L’edizione 2026 è stata guidata dal tema dissonate < > resonate, presentato come un invito a esplorare le relazioni tra dissonanza e risonanza. Una dicotomia che il festival ha proposto come uno spazio intermedio da abitare, in cui i diversi linguaggi sonori si sono incontrati e scontrati. Seguire CTM, ha significato anche accettare l’impossibilità di essere ovunque, ed è forse proprio da questa difficoltà ad essere ovunque che il tema del festival ha cominciato ad emergere come una condizione da vivere giorno per giorno.

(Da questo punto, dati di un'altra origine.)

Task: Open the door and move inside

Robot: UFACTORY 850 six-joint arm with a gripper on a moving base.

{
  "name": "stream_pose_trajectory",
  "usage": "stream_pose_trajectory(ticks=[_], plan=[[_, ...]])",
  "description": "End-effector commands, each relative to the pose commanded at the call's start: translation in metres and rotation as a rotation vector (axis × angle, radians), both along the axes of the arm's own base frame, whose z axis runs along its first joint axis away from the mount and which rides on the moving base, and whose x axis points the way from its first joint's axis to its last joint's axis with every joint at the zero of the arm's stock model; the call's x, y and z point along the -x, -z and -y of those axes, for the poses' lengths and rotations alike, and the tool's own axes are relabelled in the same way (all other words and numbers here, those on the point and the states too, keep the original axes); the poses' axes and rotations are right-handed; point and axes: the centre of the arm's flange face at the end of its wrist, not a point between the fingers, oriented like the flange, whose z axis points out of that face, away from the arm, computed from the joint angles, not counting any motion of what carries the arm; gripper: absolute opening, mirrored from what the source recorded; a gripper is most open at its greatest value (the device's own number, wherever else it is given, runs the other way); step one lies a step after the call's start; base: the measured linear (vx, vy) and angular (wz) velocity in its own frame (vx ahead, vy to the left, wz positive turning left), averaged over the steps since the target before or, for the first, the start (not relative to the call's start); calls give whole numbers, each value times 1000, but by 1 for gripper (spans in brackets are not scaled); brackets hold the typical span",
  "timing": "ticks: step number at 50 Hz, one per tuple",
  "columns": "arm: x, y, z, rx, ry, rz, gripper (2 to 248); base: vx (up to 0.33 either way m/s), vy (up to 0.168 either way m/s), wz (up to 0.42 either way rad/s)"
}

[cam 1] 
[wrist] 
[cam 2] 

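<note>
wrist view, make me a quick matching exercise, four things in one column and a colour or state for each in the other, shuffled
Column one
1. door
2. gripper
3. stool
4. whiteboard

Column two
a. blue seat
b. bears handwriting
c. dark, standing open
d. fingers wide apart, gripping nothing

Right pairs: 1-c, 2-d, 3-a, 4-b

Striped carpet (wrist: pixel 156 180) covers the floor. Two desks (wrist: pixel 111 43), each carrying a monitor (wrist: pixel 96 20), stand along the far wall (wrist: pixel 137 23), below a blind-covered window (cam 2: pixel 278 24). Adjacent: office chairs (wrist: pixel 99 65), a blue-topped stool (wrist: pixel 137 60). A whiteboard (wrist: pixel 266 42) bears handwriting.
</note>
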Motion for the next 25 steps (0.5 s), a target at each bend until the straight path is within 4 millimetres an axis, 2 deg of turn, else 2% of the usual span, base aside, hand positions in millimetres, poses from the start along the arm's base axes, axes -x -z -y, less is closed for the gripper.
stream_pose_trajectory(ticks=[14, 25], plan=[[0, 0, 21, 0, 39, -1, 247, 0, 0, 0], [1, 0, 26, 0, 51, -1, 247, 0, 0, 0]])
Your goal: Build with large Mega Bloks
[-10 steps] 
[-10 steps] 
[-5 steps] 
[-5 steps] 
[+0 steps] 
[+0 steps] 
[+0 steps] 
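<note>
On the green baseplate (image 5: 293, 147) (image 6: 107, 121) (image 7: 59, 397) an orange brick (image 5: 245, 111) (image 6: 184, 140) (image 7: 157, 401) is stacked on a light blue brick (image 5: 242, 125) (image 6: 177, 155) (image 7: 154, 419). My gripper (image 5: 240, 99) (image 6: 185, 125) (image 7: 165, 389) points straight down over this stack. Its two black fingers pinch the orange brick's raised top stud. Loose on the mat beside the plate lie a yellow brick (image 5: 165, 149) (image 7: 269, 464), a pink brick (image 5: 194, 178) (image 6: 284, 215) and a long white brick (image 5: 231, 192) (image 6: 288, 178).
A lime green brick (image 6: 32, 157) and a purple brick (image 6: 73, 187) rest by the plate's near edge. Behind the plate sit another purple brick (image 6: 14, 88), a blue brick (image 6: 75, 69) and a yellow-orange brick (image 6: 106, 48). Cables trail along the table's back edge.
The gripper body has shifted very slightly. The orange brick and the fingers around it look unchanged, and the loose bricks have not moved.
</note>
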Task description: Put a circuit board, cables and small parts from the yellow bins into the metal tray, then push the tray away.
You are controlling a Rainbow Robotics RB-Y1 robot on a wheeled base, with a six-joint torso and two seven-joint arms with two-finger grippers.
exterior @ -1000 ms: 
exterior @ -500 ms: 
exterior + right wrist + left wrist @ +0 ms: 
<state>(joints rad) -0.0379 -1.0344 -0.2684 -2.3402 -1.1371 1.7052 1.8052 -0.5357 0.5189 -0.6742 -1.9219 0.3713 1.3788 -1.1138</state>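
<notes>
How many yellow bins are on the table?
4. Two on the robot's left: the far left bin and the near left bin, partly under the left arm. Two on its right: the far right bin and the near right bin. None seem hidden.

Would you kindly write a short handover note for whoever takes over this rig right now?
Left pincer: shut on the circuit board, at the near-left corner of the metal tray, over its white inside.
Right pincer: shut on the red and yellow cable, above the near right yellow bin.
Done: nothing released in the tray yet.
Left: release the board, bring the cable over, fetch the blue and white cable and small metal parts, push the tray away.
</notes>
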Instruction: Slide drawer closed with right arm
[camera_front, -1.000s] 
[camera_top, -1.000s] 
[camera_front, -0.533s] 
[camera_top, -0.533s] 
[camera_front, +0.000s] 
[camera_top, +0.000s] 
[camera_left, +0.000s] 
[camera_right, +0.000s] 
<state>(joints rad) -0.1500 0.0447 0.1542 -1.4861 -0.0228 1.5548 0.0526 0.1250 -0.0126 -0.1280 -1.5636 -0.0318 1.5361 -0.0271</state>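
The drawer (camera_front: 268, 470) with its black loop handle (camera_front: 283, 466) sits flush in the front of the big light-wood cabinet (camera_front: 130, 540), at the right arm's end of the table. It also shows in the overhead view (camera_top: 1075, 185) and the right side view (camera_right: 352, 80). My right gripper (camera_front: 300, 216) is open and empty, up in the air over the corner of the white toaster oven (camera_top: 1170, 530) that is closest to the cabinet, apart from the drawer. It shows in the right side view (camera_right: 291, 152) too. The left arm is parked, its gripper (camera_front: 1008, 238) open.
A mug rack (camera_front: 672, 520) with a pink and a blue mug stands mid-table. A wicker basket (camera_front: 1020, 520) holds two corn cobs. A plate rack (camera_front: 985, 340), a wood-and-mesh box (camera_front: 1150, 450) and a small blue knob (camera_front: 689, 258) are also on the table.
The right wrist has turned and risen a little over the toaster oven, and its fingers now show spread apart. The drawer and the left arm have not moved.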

Il programma dei concerti e delle performance ha riflettuto una pluralità di approcci, accostando artiste e artisti come Sarah Davachi, Ellen Arkbro, Growlers Choir, Emiddio Vasquez, Kara-Lis Coverdale, feeo, Milkweed, Kat Válastur & Aho Ssan solo per citarne alcuni, insieme a diverse club nights che includevano nomi come Blawan, Earth, Aunty Rayzor, DJ Love, Batu e moltialtri. Le performance hanno spaziato tra elettronica, drone, ambient, noise, rap sperimentale, sottolineando la volontà del CTM di mettere in dialogo pratiche eterogenee. Workshop e incontri hanno offerto una visione ravvicinata di alcune pratiche, permettendo di osservarne i processi. Un esempio è stato il workshop al Funkhaus dedicato alla spazializzazione sonora in ambisonics e Dolby Atmos tenuto da Spæs Lab e Urbiks Music, che ha mostrato come il suono possa essere pensato e progettato come architettura percettiva e spaziale. Un workshop che ha ritrovato una risonanza diretta nella programmazione serale, in particolare negli eventi ospitati a Haus der Visionäre, dove performance di artisti come Ophélie, Shapednoise & Sevi Iko Dømochevsky, KAVARI, Blawan e DJ MELL G hanno utilizzato il sistema d&b Soundscape, un sistema che consente di posizionare e muovere le sorgenti audio all’interno dello spazio, trasformando il live in un’esperienza immersiva e tridimensionale. In altri momenti è stato invece il corpo a diventare luogo di risonanza. L’installazione Sonic Energies di Stephanie Egedy ne è un’esempio, l’artista ha sviluppato una composizione basata sulle basse frequenze e sull’uso dei subwoofer come strumento lasciando che il suono agisse fisicamente per tutta la durata dell’esperienza, calmandolo e rilassandolo.

CTM ha richiesto al pubblico di entrare in risonanza attraverso la scelta, accettando al tempo stesso la dissonanza della perdita. Perdere parti dell’esperienza non è comunque apparso come un limite, ma forse come una forma di attenzione parziale che riflette il modo in cui oggi ci relazioniamo al suono e alla presenza.